*** Material for the task ***

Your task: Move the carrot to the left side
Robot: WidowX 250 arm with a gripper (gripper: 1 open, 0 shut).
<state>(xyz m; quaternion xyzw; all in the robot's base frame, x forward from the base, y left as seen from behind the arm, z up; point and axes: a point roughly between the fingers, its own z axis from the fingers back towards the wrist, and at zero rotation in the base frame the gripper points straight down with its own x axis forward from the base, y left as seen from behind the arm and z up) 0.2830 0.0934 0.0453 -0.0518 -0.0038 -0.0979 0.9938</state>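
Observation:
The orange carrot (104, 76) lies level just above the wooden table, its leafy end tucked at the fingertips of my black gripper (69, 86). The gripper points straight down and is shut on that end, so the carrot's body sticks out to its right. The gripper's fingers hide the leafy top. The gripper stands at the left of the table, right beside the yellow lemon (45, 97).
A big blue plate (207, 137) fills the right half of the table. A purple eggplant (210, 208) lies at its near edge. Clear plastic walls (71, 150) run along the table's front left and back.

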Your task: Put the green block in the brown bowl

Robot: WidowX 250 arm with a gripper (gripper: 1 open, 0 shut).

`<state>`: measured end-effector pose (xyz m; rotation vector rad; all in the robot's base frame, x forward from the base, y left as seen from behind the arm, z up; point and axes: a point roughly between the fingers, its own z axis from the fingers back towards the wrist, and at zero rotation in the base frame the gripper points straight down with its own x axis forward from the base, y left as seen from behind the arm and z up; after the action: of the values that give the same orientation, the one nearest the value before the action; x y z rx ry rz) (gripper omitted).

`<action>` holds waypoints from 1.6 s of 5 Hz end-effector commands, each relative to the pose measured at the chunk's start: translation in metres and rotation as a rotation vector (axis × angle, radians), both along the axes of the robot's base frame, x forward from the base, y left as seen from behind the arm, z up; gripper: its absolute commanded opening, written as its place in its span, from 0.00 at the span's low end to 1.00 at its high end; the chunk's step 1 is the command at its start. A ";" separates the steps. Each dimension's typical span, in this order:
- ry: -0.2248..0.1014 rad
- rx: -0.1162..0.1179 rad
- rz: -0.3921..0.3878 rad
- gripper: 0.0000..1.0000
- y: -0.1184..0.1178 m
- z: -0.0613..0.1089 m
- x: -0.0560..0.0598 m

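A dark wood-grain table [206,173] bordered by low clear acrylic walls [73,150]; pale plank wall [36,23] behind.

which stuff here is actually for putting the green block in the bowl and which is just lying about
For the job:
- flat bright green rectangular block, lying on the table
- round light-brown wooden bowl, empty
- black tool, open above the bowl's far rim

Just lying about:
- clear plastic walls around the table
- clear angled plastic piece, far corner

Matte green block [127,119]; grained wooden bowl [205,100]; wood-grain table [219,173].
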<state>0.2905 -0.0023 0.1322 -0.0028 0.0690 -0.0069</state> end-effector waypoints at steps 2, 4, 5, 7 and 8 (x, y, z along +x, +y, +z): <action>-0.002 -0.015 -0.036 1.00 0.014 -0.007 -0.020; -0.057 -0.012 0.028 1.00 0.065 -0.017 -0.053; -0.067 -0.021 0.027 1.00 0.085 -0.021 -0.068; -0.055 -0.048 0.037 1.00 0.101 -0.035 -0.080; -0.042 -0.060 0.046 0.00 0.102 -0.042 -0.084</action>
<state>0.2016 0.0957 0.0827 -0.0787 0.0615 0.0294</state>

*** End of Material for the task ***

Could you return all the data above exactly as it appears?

Your task: Move the carrot to the left side
Robot: WidowX 250 arm with a gripper (gripper: 1 open, 0 shut).
<state>(xyz m; quaternion xyzw; all in the robot's base frame, x forward from the base, y left as seen from behind the arm, z up; point and axes: a point roughly between the fingers, its own z axis from the fingers back towards the wrist, and at zero rotation in the base frame the gripper points straight down with its own x axis forward from the base, y left as seen from behind the arm and z up) 0.2830 0.0934 0.0453 -0.0518 -0.0038 -0.0979 0.9938</state>
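Observation:
The orange carrot (104, 76) lies level just above the wooden table, its leafy end tucked at the fingertips of my black gripper (69, 86). The gripper points straight down and is shut on that end, so the carrot's body sticks out to its right. The gripper's fingers hide the leafy top. The gripper stands at the left of the table, right beside the yellow lemon (45, 97).
A big blue plate (207, 137) fills the right half of the table. A purple eggplant (210, 208) lies at its near edge. Clear plastic walls (71, 150) run along the table's front left and back.
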
Your task: Put the green block in the brown bowl

Robot: WidowX 250 arm with a gripper (gripper: 1 open, 0 shut).

`<state>`: measured end-effector pose (xyz m; rotation vector rad; all in the robot's base frame, x forward from the base, y left as seen from behind the arm, z up; point and axes: a point roughly between the fingers, its own z axis from the fingers back towards the wrist, and at zero rotation in the base frame the gripper points straight down with its own x axis forward from the base, y left as seen from behind the arm and z up; after the action: of the values that give the same orientation, the one nearest the value before the action; x y z rx ry rz) (gripper omitted).

`<action>` holds waypoints from 1.6 s of 5 Hz end-effector commands, each relative to the pose measured at the chunk's start: translation in metres and rotation as a rotation vector (axis × angle, radians), both along the axes of the robot's base frame, x forward from the base, y left as seen from behind the arm, z up; gripper: its absolute commanded opening, written as its place in its span, from 0.00 at the span's low end to 1.00 at its high end; the chunk's step 1 is the command at its start. A ";" separates the steps. Each dimension's typical span, in this order:
- ry: -0.2248..0.1014 rad
- rx: -0.1162..0.1179 rad
- rz: -0.3921..0.3878 rad
- gripper: 0.0000..1.0000
- y: -0.1184..0.1178 m
- z: -0.0613..0.1089 m
- x: -0.0560..0.0598 m

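A dark wood-grain table [206,173] bordered by low clear acrylic walls [73,150]; pale plank wall [36,23] behind.

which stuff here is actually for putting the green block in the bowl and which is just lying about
For the job:
- flat bright green rectangular block, lying on the table
- round light-brown wooden bowl, empty
- black tool, open above the bowl's far rim

Just lying about:
- clear plastic walls around the table
- clear angled plastic piece, far corner

Matte green block [127,119]; grained wooden bowl [205,100]; wood-grain table [219,173].
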<state>0.2905 -0.0023 0.1322 -0.0028 0.0690 -0.0069</state> end-effector waypoints at steps 2, 4, 5, 7 and 8 (x, y, z along +x, +y, +z): <action>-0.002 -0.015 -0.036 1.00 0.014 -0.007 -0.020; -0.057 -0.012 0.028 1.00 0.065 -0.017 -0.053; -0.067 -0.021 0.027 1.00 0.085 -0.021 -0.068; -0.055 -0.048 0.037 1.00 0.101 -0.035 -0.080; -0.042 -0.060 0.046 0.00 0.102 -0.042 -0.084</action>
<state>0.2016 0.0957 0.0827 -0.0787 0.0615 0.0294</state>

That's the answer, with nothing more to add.